How Malware on Customer Devices Threatens the Bank

By Chemi Katz

For centuries, banks have invested heavily in delivering a safe, reliable banking experience to their customers. From the bull to the vault, banks have worked hard to create a sense of security to ensure loyalty over time. But as the customer preference shifts increasingly toward online and mobile, concentrating solely on the brick-and-mortar banking experience is no longer enough: banks must now focus creating a trusted, delighting and annoyance-free digital experience.

Creating a safe and frictionless digital environment is the main challenge banks face as they re-evaluate their priorities and resources. Along with many new challenges and variables to consider, trust and loyalty are (as they have always been) the key elements in this comprehensive and extensive re-evaluation process.

As banks work to remove the friction, a recent study from Bain and Company lays out the different ways in which customers engage with their banks and their likelihood to annoy and likelihood to delight: online is less likely to annoy, whereas mobile is the most likely to delight:

And it’s not only about “selling” via the digital journey. Banks need to focus on removing the friction and engaging customers early on in the digital journey, given that two-thirds of customers base their decisions on the quality of experience along their journey.

Keeping all this in mind, there is a new element in this ongoing challenge that banks have to consider.
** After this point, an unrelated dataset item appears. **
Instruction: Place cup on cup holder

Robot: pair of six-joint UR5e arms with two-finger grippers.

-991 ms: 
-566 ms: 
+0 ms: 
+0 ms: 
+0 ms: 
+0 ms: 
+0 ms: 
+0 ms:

According to research, 15-30 percent of all online and mobile users are infected with client-side injected malware, or CSIM, which poses a massive threat to trust and loyalty. What’s unique about CSIM is that it runs on customers’ devices, bypassing all server-side security shields, thus remaining totally invisible to banks.

CSIM has two major implications on customers’ trust and loyalty by significantly affecting both the “annoyance” and the “delight” aspects of the digital journey: CSIM enables third parties to inject ads, banners and pop-ups directly on the digital asset of the bank, on both desktop and mobile, without the bank’s approval. These injected ads may include competing services, ads for unrelated products and inappropriate content, such as pornography or gambling, and are designed to lure customers away. In addition, these injected ads create a severe distraction to the customer journey and a true “annoyance” factor, at times covering a large amount of the screen and covering important call-to-action forms and buttons and critical information.

For banks, this is a serious issue. CSIM runs directly from the customer’s device and therefore cannot be detected and blocked by the bank with traditional server-side security shields. The annoyance factor created by CSIM may cause confusion and lack of trust by customers that experience the bank’s online journey in vastly different way than it was originally designed.

But CSIM also affects how delightful the customer journey is. In addition to injected ads, CSIM also enables spyware and scripts to be injected to the site, posing a significant threat to the customer’s privacy and potentially stealing user credentials, payment information and any other sensitive information displayed during the customer’s digital interaction. Together with visual injections, this is a potential hurdle in establishing long-lasting trust in bank’s brand and safety across all channels.

As bankers continue to invest heavily in improving the customer experience, reducing the annoying factors and strengthening the delighting elements, they also need to rethink how they protect customer trust and loyalty. Traditional server-side shields are no longer sufficient and banks should also consider protecting the client side to ensure their customers’ experience remains one that builds trust and loyalty.

Chemi Katz is co-founder and CEO of Namogoo, an Israel-based cybersecurity firm.